Responding to Trump's harsh stance, Iranian Foreign Minister Mohammad Javad Zarif said on Friday that it was "desperate attempts" to undermine an accord which Iran said was "not renegotiable".
In a background briefing, senior administration officials said this is Trump's "waiver" on Iran.
This would not entail negotiations with Iran but would be the result of talks with European allies, the official said.
What is the nuclear deal?
But he has continued to follow the example of his predecessor Barack Obama in regularly signing sanctions waivers so that United States economic measures against Tehran do not "snap back".
Trump had faced a Friday deadline to decide on whether to waive the sanctions.
He further commented on Trump's attempts to prevent the expiration of restrictions on Iran's nuclear activities and said the 15-year period for the limits' expiration is one of the key provisions of the JCPOA and the USA can not violate it.
United Nations inspectors have certified Iran's compliance with the deal nine times, most recently in November. Trump has said that the nuclear deal, which he called the "worst deal in history", was flawed in part because it did not address missile development. "He intends to work with our European partners on some kind of follow-on agreement that enshrines certain triggers that the Iranian regime can not exceed related to ballistic missiles, related to nuclear breakout period ... to inspection and that would have no sunset clause", said an administration official. He accused Iran of "not living up to the spirit" of the agreement even though the International Atomic Energy Agency says Tehran is complying.

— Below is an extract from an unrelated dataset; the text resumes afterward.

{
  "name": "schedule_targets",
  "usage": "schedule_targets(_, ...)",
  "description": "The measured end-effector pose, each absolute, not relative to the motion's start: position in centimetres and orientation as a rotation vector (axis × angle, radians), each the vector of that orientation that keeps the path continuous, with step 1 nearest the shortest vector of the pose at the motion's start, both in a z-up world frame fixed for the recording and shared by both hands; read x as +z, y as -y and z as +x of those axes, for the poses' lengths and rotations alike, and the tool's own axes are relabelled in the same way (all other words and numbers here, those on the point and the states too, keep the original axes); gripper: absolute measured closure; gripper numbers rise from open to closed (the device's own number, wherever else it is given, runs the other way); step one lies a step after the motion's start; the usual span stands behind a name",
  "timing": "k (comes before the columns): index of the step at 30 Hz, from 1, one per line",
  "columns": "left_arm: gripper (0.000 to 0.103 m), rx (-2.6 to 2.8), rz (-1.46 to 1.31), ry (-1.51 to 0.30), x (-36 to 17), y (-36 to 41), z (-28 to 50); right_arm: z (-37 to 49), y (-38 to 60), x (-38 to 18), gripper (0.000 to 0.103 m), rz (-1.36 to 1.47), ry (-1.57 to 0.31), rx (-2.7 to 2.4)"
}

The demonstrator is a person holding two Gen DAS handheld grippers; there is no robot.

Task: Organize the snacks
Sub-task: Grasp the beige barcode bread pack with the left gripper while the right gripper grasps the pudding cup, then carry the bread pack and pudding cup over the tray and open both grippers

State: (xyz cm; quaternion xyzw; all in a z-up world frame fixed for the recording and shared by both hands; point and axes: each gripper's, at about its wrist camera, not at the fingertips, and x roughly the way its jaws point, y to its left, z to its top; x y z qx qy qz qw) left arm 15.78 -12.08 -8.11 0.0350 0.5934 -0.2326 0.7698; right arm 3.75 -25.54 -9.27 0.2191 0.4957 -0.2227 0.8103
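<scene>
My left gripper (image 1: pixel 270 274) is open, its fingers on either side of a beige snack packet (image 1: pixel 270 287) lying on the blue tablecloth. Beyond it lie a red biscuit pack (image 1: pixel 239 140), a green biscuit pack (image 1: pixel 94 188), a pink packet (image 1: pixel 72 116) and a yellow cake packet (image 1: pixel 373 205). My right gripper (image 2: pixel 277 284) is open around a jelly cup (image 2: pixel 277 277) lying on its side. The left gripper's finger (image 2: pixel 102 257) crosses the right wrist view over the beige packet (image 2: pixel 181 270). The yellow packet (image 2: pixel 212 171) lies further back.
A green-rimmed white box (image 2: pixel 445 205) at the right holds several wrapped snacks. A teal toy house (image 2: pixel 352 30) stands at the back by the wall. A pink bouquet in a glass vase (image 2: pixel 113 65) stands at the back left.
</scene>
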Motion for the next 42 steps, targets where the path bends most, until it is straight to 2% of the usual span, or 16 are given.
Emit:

The findings, in a report given to the UN Security Council this week, could add weight to American and Saudi efforts to ostracise Iran with accusations that the Iranians are engaged in destabilising behaviour in the Middle East.
USA presidents, under existing American law, must waive the sanctions every few months to prevent them from causing Iran to declare the nuclear pact violated and simply walk away to resume pursuit of an atomic arsenal.